On April 8, Microsoft (NASDAQ:MSFT) discontinued software and security updates for Windows XP, its 12-year-old operating system installed on 28% of the world's computers. That's bad news for the health-care industry, which has experienced a surge in data breaches and hacks over the past few years.
Market research firm Gartner recently noted that a third of businesses (which includes the health care industry) have XP installed on more than 10% of their systems. Although support for Windows XP has ended, Windows XP Embedded, a variant installed on certain medical devices, will be supported until 2017.
Aging tech, data breaches, and hacks
The end of XP comes at tough time when many hospitals are struggling to upgrade their aging technologies. U.S. hospitals and practices are trying to meet the requirements of the HITECH (Health Information Technology for Economic and Clinical Health) Act, which grants them government subsidies for achieving "meaningful use" benchmarks such as EHR (electronic health record) adoption and the guaranteed security of patient records. Practices also must remain compliant with the HIPAA (Health Insurance Portability and Accountability) Act of 1996, which ensures that hospitals are taking all of the necessary measures to protect patient data.
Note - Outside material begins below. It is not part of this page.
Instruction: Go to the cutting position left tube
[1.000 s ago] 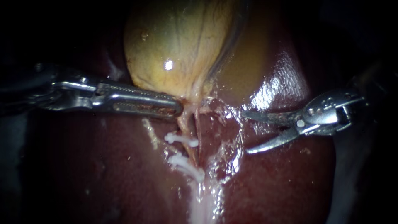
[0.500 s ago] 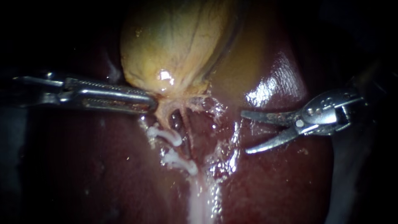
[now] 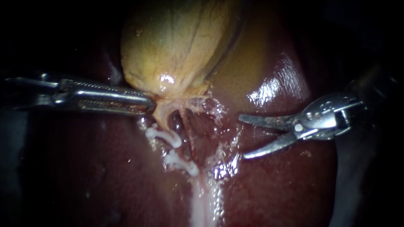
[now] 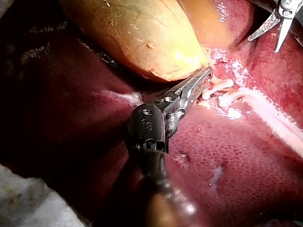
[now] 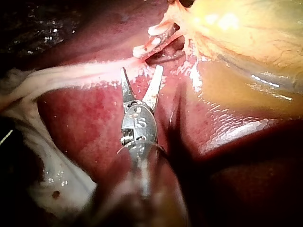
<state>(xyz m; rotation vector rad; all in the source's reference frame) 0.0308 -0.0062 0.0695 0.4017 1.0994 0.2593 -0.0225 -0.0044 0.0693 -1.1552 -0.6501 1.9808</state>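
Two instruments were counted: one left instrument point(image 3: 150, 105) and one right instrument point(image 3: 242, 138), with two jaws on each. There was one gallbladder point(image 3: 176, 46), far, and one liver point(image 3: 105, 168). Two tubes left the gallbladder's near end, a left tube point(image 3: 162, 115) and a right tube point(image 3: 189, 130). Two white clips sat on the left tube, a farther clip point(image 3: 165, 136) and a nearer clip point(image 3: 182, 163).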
Unfortunately, recent health-care IT issues indicate that the industry is far from meeting those standards. The San Francisco Chronicle recently reported that Medtronic, Boston Scientific, and St. Jude Medical were all hit by hackers in the first half of 2013. That report raised serious concerns about the safety of newer medical devices such as Wi-Fi pacemakers. In February, St. Joseph Health System reported that a data breach exposed over 405,000 patient records. Those alarming events were only the tip of the iceberg -- the number of personal health record breaches climbed 138% year over year in 2013, according to IT security audit firm Redspin.
Therefore, the loss of support for administrative systems running on XP could leave practices exposed to even more hacks and data breaches. According to a recent Meritalk survey, 82% of health-care IT executives admitted that their infrastructure was "not fully prepared for a disaster recovery incident."
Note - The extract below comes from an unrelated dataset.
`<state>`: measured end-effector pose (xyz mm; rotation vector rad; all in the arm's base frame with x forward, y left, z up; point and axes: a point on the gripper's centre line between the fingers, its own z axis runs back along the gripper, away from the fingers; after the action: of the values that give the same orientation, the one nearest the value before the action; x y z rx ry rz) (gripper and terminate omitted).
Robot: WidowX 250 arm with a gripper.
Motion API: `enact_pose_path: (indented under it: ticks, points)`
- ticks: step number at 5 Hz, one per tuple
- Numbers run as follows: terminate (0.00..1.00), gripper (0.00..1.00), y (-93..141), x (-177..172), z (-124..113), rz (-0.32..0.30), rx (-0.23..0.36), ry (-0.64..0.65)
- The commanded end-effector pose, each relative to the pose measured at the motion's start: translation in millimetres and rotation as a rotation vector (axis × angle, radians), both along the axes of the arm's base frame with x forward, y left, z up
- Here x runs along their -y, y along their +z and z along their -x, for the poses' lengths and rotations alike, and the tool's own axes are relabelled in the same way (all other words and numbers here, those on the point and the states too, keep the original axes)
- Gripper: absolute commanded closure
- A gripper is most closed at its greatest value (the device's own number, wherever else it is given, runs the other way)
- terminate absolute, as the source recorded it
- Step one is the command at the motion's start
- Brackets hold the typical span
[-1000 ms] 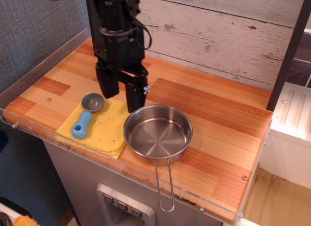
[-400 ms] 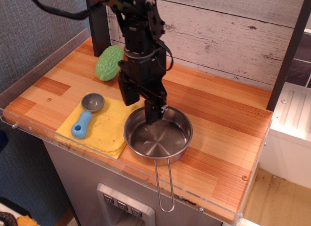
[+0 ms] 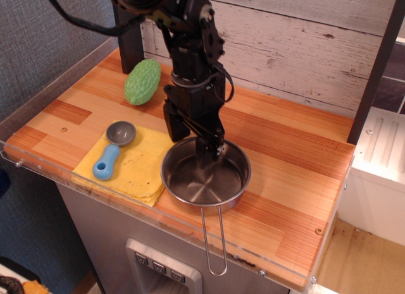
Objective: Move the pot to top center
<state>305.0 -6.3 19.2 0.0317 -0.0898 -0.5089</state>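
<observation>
The pot [image 3: 205,177] is a shallow shiny steel pan at the front centre of the wooden counter. Its thin wire-loop handle [image 3: 213,240] sticks out past the front edge. My black gripper [image 3: 192,141] is open and hangs over the pot's far left rim. One finger [image 3: 207,152] reaches down inside the pot. The other finger [image 3: 173,123] is outside the rim, over the yellow cloth. The rim lies between the jaws. I cannot tell whether either finger touches it.
A yellow cloth [image 3: 136,171] lies left of the pot with a blue-handled grey scoop [image 3: 112,150] on it. A green bumpy vegetable [image 3: 142,81] sits at the back left. A plank wall [image 3: 291,41] runs behind the counter. A clear guard [image 3: 38,171] edges the front and left.
My gripper has moved right and down from above the cloth to straddle the pot's far left rim. The green vegetable behind it has come into view. The pot has not moved.
</observation>
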Motion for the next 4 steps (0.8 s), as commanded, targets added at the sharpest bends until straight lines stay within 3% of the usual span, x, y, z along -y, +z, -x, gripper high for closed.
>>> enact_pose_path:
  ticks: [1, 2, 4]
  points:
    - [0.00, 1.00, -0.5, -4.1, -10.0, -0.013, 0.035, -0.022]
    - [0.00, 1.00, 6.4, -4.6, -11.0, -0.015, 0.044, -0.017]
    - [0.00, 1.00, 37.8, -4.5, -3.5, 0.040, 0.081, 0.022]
Upgrades, cloud-based services, and security
In response to these problems and the end of Windows XP, I expect most hospitals and practices to simply upgrade their systems to Windows 7 or 8.1. The Windows interface is familiar and most existing software remains compatible. Microsoft's efforts to beef up its health care portfolio with HealthVault, Windows 8.1-optimized EHR apps, and Bing Health are all lucrative reasons to stick with Microsoft. A mass upgrade across the health care industry would also be great news for Microsoft, which reported a 3% decline in Windows OEM revenue last quarter.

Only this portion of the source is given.